Этот Александр Петрович уже бормочет: «Будьте спокойны, пройдём до Кавказа без гроша. А там уж вы устраивайте». Герой отвечает ему: «До Тулы доедем, а там пойдем. Ну, всё готово». Но ничего оказывается не готово, беглеца останавливают, и он возвращается в привычный ад, где лодка убеждений бьётся о каменный берег быта.
— Renvoyez au moins cet homme. Je ne veux pas qu’il soit témoin de cette conversation[6], — говорит его жена, и понятливый Александр Петрович отвечает: «Компрене. Тужер муа парте»[7].
В общем, это какое-то проговаривание давнего плана, а не сцена.
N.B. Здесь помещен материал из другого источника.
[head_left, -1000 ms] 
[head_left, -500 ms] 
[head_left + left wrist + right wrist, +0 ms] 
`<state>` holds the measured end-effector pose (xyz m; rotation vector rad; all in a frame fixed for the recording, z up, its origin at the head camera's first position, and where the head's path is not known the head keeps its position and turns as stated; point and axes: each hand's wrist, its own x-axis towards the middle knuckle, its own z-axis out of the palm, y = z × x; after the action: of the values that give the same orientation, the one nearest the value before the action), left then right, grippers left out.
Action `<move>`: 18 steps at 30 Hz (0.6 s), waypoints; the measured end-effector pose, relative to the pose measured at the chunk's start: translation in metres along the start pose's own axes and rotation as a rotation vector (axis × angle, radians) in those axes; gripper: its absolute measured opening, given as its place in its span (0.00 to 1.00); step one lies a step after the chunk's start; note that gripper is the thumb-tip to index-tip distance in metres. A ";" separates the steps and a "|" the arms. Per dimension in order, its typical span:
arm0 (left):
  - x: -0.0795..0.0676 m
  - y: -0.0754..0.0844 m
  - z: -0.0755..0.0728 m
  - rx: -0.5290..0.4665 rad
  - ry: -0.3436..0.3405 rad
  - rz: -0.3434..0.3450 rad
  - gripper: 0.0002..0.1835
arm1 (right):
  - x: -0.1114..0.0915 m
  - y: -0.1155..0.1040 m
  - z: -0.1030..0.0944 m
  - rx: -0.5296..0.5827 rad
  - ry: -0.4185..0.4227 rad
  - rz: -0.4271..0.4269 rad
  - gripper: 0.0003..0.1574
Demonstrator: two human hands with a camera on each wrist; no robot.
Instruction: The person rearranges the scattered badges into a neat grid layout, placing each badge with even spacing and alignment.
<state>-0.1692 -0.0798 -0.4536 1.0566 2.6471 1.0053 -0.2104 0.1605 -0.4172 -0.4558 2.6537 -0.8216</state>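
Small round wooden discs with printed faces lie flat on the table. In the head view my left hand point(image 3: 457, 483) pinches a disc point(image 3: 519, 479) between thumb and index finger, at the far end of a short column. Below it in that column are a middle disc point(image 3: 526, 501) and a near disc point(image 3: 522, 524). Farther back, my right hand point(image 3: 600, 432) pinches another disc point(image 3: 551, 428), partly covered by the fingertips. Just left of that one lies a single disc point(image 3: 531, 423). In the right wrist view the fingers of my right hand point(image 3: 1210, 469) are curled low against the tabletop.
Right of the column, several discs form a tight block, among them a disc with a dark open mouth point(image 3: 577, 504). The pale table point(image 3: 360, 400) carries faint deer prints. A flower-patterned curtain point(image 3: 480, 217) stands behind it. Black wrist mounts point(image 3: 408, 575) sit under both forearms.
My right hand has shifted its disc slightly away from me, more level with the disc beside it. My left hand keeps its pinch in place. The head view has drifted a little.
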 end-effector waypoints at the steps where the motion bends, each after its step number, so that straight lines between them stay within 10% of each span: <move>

Мало того, что знаменитый человек собирается убежать из дома, так ещё рассказывает об этом городу и миру предварительно. Рассказывает, замечу, с помощью типографии и театрального искусства.
Но русская дорога и есть такая вещь, что обычным правилам не подчиняется, и люди, отправившиеся по ней в путь, часто прощаются с прежним строем мыслей.
Всё началось с того, что мне позвонил Архитектор. Жизнь моя была негуста, и я был рад каждому звонку, а тут — целый Архитектор. Он был не просто Архитектор, а надзирающий за устойчивостью.
Его занимало взаимное расположение маленьких предметов и движение словесных материков. Он делал открытие за открытием и создавал особое, не географическое, а географическо-поэтическое, пространство вокруг себя.